## EXERCISE DESCRIPTION
Copy down all of the data underneath, exactly as shown.

Extracted records
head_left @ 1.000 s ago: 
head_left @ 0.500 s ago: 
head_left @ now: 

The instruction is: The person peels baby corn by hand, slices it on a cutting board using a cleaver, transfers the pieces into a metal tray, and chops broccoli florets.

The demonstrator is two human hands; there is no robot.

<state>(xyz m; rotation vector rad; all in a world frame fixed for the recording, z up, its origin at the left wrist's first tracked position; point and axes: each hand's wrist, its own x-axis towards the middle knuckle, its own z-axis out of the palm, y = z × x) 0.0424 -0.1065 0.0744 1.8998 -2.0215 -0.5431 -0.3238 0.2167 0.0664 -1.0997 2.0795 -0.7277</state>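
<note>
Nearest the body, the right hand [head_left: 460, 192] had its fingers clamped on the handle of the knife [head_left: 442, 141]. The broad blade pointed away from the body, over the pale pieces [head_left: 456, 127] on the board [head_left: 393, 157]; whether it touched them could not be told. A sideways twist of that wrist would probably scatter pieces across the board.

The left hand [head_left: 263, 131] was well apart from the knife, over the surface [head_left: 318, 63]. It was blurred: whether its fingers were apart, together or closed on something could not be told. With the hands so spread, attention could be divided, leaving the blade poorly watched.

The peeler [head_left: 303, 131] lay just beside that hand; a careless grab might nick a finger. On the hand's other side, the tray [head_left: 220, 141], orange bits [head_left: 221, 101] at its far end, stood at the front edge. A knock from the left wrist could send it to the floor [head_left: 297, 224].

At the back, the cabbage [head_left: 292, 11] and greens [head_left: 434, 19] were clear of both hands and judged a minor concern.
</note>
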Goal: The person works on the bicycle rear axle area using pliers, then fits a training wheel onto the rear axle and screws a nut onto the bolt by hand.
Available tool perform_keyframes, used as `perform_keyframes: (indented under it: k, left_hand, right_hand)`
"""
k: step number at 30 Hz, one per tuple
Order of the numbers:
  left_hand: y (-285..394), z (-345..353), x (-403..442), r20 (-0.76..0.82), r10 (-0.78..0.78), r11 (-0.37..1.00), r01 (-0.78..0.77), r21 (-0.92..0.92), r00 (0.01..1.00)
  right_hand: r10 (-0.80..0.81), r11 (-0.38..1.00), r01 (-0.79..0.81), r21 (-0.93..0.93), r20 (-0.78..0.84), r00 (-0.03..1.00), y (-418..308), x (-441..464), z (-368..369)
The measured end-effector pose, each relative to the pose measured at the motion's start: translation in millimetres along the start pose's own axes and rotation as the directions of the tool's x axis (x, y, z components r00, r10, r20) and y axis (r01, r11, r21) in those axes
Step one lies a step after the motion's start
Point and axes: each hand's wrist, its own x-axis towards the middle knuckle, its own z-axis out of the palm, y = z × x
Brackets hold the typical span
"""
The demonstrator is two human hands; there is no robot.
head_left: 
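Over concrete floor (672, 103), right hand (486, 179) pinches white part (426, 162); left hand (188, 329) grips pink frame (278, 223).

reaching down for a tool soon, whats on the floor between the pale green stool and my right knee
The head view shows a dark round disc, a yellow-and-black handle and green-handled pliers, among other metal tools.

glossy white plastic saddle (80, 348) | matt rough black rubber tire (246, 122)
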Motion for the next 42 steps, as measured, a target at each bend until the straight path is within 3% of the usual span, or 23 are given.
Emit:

## REPLY
head_left @ 1.000 s ago: 
head_left @ 0.500 s ago: 
head_left @ now: 

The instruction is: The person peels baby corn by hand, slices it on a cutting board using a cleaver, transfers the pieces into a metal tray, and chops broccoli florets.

The demonstrator is two human hands; there is no robot.

<state>(xyz m; rotation vector rad; all in a world frame fixed for the recording, z up, its origin at the left wrist's first tracked position; point and axes: each hand's wrist, its own x-axis towards the middle knuckle, its own z-axis out of the palm, y = z × x) 0.0424 -0.1065 0.0744 1.8998 -2.0215 -0.5431 -0.3238 0.2167 0.0664 -1.0997 2.0795 -0.7277</state>
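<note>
Nearest the body, the right hand [head_left: 460, 192] had its fingers clamped on the handle of the knife [head_left: 442, 141]. The broad blade pointed away from the body, over the pale pieces [head_left: 456, 127] on the board [head_left: 393, 157]; whether it touched them could not be told. A sideways twist of that wrist would probably scatter pieces across the board.

The left hand [head_left: 263, 131] was well apart from the knife, over the surface [head_left: 318, 63]. It was blurred: whether its fingers were apart, together or closed on something could not be told. With the hands so spread, attention could be divided, leaving the blade poorly watched.

The peeler [head_left: 303, 131] lay just beside that hand; a careless grab might nick a finger. On the hand's other side, the tray [head_left: 220, 141], orange bits [head_left: 221, 101] at its far end, stood at the front edge. A knock from the left wrist could send it to the floor [head_left: 297, 224].

At the back, the cabbage [head_left: 292, 11] and greens [head_left: 434, 19] were clear of both hands and judged a minor concern.
</note>
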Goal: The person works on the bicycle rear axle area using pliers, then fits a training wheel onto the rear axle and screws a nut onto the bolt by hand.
Available tool perform_keyframes, used as `perform_keyframes: (indented under it: k, left_hand, right_hand)`
"""
k: step number at 30 Hz, one per tuple
Order of the numbers:
  left_hand: y (-285..394), z (-345..353), x (-403..442), r20 (-0.76..0.82), r10 (-0.78..0.78), r11 (-0.37..1.00), r01 (-0.78..0.77), r21 (-0.92..0.92), r00 (0.01..1.00)
  right_hand: r10 (-0.80..0.81), r11 (-0.38..1.00), r01 (-0.79..0.81), r21 (-0.93..0.93), r20 (-0.78..0.84), r00 (-0.03..1.00), y (-418..308), x (-441..464), z (-368..369)
The measured end-effector pose, each relative to the pose measured at the motion's start: translation in millimetres along the start pose's own axes and rotation as the directions of the tool's x axis (x, y, z components r00, r10, r20) and y axis (r01, r11, r21) in those axes
Step one lies a step after the motion's start
Point and axes: each hand's wrist, its own x-axis towards the middle knuckle, its own z-axis out of the palm, y = z × x
Brackets hold the typical span
"""
The demonstrator is two human hands; there is no robot.
head_left: 
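Over concrete floor (672, 103), right hand (486, 179) pinches white part (426, 162); left hand (188, 329) grips pink frame (278, 223).

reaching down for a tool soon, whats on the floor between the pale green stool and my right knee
The head view shows a dark round disc, a yellow-and-black handle and green-handled pliers, among other metal tools.

glossy white plastic saddle (80, 348) | matt rough black rubber tire (246, 122)
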Motion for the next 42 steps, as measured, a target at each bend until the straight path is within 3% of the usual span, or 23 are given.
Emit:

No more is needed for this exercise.